A Peluco le brillan los ojos cuando habla de la esmeralda. Dice que él no va a dejar de buscar, que lo ha intentado, pero siempre termina volviendo. En esa plaza están sus amigos y sus enemigos, su historia y su presente. Cuenta Peluco que desde hace meses no encuentra nada bueno, apenas un par de esmeraldas de bajo valor que ha cambiado por mercados de comida. Pero no pierde la esperanza. «En la vida nada es fácil. La esmeralda todos la buscan pero no todos la encuentran. Pero esa es la razón de ser, todos no podemos ser ricos. Porque todos con plata, ¿quién cocina?».
La paz en el occidente de Boyacá ha sido un camino destapado, rodeado de abismos. La baja en la producción de la esmeralda hizo que por un tiempo esos pueblos se volvieran pueblos cocaleros. La plata de la coca fue legalizada en las esmeraldas y algunos de sus líderes, como Pedro Orejas, cuñado del fallecido alias Cuchillo, comandante del ERPAC (una banda criminal de los Llanos), y Yesid Nieto, asesinado en Honduras, se enfrascaron en disputas que han tenido alguna resonancia en medios. Pero aún eso está lejos de ser una nueva guerra verde.

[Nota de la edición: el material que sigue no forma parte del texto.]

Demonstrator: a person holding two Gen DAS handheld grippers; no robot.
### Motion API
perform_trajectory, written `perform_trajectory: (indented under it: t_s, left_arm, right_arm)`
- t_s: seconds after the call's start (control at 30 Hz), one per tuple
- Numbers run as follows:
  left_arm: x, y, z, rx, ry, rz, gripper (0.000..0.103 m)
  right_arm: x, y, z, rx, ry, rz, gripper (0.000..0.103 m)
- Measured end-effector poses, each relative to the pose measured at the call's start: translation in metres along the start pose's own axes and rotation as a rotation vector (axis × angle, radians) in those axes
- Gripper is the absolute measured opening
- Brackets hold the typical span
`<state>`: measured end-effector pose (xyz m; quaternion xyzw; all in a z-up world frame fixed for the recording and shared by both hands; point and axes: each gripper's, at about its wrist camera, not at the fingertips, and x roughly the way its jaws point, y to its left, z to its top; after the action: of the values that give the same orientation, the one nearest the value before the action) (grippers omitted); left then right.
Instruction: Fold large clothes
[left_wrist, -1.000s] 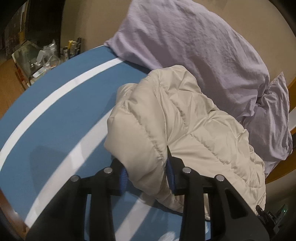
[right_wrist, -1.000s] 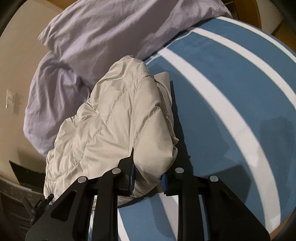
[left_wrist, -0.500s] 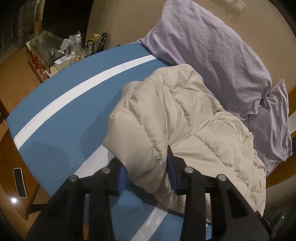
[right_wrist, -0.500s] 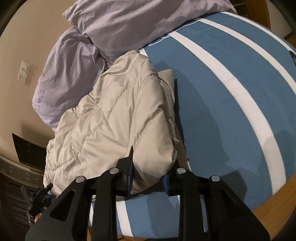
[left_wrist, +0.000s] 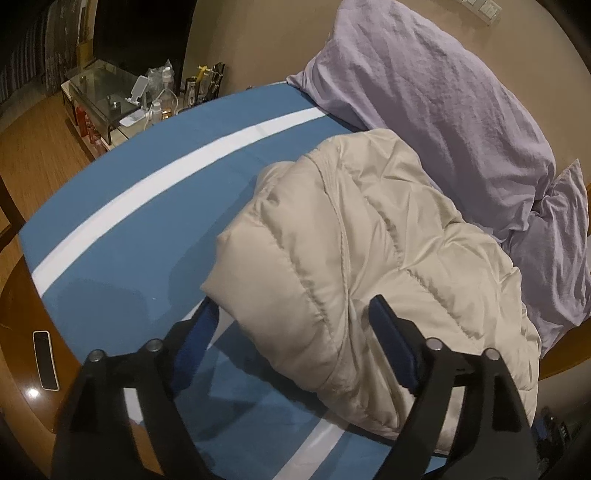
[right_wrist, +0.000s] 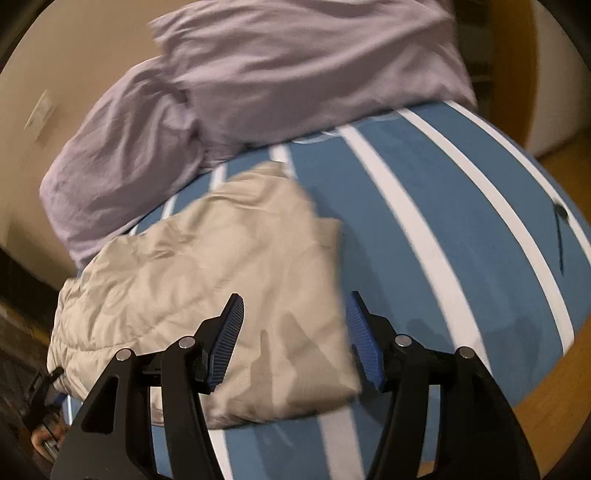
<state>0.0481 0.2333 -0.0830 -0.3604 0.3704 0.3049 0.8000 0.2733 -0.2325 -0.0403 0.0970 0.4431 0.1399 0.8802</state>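
Left wrist: jacket (left_wrist: 369, 258) between tool (left_wrist: 295, 317) fingers (spread).

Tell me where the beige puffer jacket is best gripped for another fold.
Probably the thick folded edge of the beige puffer jacket nearest the left hand-held gripper, approached from the near bed side. That rounded edge bulges up off the blue striped sheet, so open fingers can straddle it.

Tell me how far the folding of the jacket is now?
The jacket already lies folded into a bundle on the striped bed. Both the left gripper and right gripper have open jaws, holding nothing. Perhaps only smoothing is left.
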Motion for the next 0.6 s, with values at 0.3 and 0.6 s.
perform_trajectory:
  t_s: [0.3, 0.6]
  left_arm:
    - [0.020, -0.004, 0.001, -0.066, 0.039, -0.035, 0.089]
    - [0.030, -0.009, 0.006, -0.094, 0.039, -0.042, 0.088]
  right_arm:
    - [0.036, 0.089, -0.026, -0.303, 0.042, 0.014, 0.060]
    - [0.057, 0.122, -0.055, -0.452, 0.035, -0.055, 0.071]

Desde la misma sociedad civil y ante el temor de que volviera la violencia, se impulsó una estrategia de erradicación de cultivos ilícitos. Los campesinos que antes sembraban la coca se encargaron de arrancar las matas de sus tierras. Otanche se convirtió en el mayor proveedor de erradicadores del país, con más de 1.000 trabajadores combatiendo el narcotráfico en varias regiones.
Don Jorge, sentado en una pequeña sala de un lugar que se llama Museo de la Esmeralda, cerca a la Plaza de Santa Bárbara, donde sufrió el atentado, habla sobre la paz. En el lugar hay estatuas talladas en piedra, cuadros de caballos de paso fino, fotos de los patrones ya muertos, pequeñas piedras verdes y armas oxidadas. Él asegura que la paz en el occidente de Boyacá no es relativa, es una paz verdadera. Incluso afirma que el resto del país aprendería mucho de su historia. «El diálogo, el intercambio de comunicación es lo más básico para solucionar los conflictos. Y eso es lo que ha hecho falta en el país: que se escuchen».
Detrás de él cuelga un letrero blanco con letras rojas: «Acá las armas son historia».